JAKARTA (RIAUPOS.CO) — Sebuah tim besar ilmuwan Stanford Medicine mengembangkan tes untuk mendeteksi antibodi terhadap virus corona (Covid-19) dalam sampel darah.
Berbeda dengan tes diagnostik untuk corona saat ini, yang mendeteksi bahan genetik dari virus tersebut dalam sekresi pernapasan, pengetesan baru yang dipimpin oleh Scott Boyd, lektor kepala bidang patologi, bekerja dengan memeriksa antibodi terhadap virus tersebut dalam plasma, cairan dalam darah, untuk memberikan informasi tentang respons kekebalan seseorang terhadap infeksi.
Tes ini mendeteksi dua jenis antibodi. Pertama, antibodi IgM, yang diproduksi lebih awal dalam respons kekebalan tubuh dan lazimnya berkurang dengan cepat. Kedua, antibodi IgG, yang kadarnya meningkat lebih lambat pascainfeksi namun biasanya bertahan lebih lama. Demikian penjelasan Stanford Medicine dalam pernyataan pada Jumat (10/4) lalu.
"Data dari Cina dan Eropa yang menunjukkan bahwa ini tampaknya merupakan pola respons yang muncul mengikuti virus tersebut masih terbatas," kata Thomas Montine, profesor dan kepala patologi di Fakultas Kedokteran Universitas Stanford.
"Belum ada seorang pun sejauh ini yang mengetahui berapa lama antibodi tersebut dapat bertahan pascainfeksi," tambah dia.
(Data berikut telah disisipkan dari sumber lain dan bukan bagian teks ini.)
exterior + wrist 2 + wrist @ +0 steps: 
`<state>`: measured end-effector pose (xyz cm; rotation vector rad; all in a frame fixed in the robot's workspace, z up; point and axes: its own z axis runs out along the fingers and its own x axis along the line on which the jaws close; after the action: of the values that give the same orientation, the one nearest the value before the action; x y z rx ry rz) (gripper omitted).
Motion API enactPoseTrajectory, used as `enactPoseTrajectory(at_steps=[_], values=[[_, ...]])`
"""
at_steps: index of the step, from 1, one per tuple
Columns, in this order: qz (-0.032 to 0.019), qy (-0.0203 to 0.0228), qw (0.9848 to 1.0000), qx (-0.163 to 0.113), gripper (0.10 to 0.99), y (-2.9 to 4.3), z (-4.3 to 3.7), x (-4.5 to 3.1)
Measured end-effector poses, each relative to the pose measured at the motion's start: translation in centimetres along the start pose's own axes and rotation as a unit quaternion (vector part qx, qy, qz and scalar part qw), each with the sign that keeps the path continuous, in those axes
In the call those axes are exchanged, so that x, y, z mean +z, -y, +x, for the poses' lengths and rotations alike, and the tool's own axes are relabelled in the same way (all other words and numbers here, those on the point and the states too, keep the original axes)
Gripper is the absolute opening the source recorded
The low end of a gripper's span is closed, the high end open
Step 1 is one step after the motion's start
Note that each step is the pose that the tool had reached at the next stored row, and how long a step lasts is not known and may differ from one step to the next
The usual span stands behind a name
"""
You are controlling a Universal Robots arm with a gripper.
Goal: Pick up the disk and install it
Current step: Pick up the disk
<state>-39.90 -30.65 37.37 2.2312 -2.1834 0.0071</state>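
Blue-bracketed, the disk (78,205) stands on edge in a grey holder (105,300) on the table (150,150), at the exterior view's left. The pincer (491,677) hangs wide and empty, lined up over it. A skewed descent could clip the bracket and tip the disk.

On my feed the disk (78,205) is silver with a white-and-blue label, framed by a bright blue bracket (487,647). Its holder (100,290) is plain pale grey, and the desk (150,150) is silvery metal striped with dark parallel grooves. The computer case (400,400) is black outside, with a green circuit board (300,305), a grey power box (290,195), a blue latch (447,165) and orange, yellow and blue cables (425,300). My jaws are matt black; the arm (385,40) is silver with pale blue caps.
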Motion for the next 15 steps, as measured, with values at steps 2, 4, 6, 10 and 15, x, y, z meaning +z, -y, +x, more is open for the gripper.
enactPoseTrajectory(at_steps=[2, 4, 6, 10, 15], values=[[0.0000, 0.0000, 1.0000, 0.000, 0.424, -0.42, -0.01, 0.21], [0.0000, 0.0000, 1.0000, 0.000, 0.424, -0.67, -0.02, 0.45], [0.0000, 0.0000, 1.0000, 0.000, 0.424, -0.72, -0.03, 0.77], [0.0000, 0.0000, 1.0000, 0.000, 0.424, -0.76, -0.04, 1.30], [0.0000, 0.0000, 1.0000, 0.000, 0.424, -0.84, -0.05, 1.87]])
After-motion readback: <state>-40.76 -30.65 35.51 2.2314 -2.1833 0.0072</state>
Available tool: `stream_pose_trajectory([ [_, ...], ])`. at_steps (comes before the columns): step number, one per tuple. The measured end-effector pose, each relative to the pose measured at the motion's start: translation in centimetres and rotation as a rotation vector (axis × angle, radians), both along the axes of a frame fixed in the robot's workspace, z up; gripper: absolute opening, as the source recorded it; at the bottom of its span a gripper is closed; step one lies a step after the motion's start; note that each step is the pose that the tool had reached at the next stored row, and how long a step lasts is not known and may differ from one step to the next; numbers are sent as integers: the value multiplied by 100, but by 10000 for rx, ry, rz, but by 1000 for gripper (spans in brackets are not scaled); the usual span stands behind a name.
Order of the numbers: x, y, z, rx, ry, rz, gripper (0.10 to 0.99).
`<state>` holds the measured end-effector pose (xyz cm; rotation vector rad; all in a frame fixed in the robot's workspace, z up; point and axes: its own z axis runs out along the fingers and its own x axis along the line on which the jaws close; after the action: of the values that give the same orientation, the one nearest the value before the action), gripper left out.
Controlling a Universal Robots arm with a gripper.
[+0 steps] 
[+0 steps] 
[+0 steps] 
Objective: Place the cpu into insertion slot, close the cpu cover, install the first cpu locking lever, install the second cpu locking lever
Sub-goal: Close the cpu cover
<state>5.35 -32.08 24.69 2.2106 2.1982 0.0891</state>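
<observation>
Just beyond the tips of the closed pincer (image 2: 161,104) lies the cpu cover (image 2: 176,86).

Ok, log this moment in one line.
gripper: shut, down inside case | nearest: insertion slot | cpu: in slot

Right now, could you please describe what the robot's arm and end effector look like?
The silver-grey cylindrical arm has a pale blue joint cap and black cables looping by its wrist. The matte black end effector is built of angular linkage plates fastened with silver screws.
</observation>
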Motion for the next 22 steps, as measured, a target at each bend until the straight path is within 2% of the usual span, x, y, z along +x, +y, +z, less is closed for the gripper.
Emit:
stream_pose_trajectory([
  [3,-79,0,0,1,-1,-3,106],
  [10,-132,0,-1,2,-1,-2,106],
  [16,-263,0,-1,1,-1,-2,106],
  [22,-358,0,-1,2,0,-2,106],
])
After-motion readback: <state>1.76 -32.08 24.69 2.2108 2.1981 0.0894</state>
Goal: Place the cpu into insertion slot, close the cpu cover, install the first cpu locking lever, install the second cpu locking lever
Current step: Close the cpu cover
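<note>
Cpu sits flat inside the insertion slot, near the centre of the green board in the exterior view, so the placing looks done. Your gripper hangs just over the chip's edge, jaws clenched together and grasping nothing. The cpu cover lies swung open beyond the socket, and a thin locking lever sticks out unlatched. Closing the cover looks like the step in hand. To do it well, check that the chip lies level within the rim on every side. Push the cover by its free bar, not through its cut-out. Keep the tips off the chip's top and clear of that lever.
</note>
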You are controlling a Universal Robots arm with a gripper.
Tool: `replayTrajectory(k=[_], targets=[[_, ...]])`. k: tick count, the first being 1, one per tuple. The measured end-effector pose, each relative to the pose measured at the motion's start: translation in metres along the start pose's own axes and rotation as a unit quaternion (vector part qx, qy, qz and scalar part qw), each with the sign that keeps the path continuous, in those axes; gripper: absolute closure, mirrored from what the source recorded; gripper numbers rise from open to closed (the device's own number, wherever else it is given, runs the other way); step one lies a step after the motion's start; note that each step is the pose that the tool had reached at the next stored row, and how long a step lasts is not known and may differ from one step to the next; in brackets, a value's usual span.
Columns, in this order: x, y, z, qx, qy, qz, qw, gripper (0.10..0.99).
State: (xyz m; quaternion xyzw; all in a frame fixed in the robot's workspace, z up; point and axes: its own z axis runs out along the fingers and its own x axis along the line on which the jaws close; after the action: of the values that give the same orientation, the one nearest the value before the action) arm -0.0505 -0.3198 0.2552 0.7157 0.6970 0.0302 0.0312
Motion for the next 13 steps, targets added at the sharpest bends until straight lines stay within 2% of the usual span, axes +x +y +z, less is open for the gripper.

Tes yang memerlukan waktu dua hingga tiga hari untuk menunjukkan hasil itu dimulai pada 6 April di Stanford Health Care. Stanford Health Care sendiri mampu menguji 500 sampel per hari, menurut pernyataan itu.
"Sangat penting memiliki alat yang tepat untuk memahami biologi dari Covid-19," kata Lloyd Minor, Dekan Fakultas Kedokteran Universitas Stanford.
"Tes ini membawa kami selangkah lebih dekat untuk menjawab banyak pertanyaan kesehatan masyarakat tentang Covid-19," imbuhnya.
"Pengetesan serologis memberikan pandangan yang lebih komprehensif kepada kita tentang apa yang terjadi pada seseorang yang terinfeksi atau pernah terinfeksi virus tersebut," ungkap Montine.
Tes berbasis serologis dapat menjawab banyak pertanyaan yang tidak dapat dijawab oleh tes diagnostik corona saat ini, yang menggunakan metode reaksi berantai polimerase untuk mendeteksi materi genetik virus.
"Pendekatan itu dapat menjadi sangat penting dalam periode ini, ketika kita belum memiliki vaksin atau terapi definitif lainnya," kata Montine.
"Menurut kami, ini kebutuhan medis yang mendesak, selain itu, rantai pasokan yang ada juga belum cukup dapat diandalkan, jadi kami memutuskan untuk membuatnya sendiri," sambungnya.